> [Problem description]: Give back exactly the lines that start at the one containing "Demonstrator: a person" and run to the end of the material below, both ends included.

> [Collected data]:
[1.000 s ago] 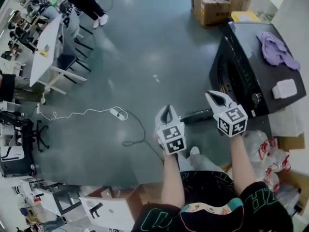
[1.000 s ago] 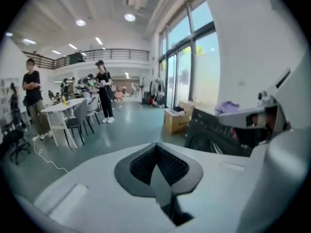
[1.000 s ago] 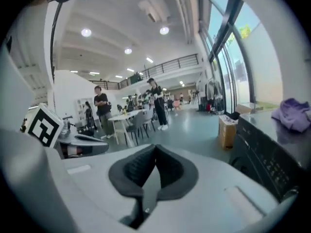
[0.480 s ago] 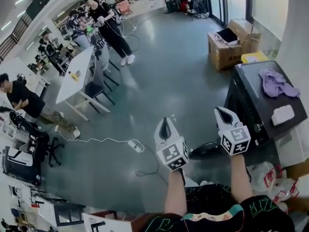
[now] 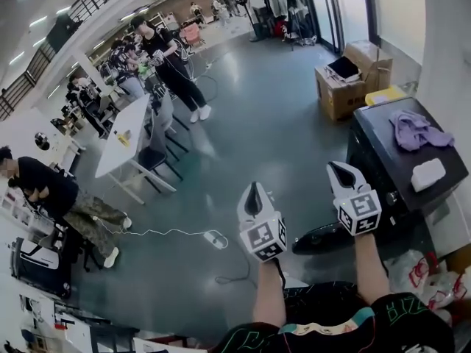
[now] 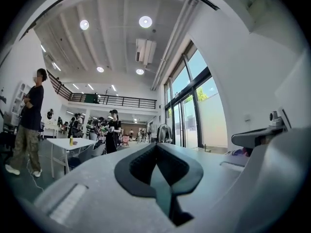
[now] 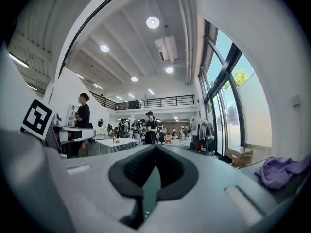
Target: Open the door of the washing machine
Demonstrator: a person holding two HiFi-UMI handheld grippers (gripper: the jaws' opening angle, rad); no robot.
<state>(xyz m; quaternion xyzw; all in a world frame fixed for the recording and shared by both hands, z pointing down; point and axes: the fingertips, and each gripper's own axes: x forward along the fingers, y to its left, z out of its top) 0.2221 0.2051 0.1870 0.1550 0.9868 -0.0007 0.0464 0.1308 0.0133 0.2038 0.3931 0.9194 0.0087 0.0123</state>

> [Reply to the task]:
Demonstrator: a person holding two HiFi-UMI handheld grippers (gripper: the jaws' opening angle, rad); no robot.
<state>(xyz m; quaternion xyzw; all in a world frame fixed for the recording and shared by both hands, z pointing down; point and axes: the fingertips, and each gripper's own axes: x forward along the fingers, y to its left, z out of its top) 0.2221 0.2051 0.1870 0.1550 0.9868 -0.0007 0.0464 0.1308 0.0133 0.2038 0.3931 0.9194 0.0087 0.0123</state>

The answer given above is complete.